(Beginning of Exercise data)
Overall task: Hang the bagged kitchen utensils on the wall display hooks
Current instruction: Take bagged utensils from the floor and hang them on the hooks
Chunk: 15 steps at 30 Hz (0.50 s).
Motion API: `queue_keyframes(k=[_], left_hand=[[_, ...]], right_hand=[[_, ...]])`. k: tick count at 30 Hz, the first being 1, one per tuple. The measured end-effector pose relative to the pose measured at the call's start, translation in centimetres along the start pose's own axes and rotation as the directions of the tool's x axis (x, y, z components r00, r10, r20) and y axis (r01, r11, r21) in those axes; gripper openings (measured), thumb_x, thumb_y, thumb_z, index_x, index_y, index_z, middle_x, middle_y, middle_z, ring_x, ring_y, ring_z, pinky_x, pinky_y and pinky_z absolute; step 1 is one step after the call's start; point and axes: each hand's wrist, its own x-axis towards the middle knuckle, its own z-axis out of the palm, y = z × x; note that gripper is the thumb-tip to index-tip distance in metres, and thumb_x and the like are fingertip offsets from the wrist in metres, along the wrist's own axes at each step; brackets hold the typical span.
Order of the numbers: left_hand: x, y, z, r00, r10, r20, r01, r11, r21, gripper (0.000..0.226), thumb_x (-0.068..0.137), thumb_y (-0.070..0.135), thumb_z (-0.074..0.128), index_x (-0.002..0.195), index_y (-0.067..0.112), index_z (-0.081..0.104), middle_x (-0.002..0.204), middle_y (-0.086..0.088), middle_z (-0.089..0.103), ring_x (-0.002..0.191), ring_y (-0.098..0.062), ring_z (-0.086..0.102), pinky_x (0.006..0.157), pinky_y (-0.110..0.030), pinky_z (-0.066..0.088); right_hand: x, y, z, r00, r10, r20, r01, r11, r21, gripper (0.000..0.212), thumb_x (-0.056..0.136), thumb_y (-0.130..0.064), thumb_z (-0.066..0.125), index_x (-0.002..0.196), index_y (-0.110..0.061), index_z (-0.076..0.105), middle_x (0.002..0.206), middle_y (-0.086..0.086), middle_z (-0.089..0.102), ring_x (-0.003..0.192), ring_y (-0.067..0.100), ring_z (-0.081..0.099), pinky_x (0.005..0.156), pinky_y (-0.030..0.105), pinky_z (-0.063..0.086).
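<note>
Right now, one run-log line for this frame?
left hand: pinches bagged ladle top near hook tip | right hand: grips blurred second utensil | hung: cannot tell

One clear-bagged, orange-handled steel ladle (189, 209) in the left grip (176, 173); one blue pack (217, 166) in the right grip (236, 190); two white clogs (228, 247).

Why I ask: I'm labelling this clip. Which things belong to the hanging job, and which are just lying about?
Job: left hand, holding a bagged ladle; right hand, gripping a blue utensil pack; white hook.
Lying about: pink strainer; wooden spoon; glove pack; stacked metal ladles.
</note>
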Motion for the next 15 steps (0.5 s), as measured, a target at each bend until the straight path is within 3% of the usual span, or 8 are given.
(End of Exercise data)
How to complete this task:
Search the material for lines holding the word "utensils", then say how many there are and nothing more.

Your solution:
2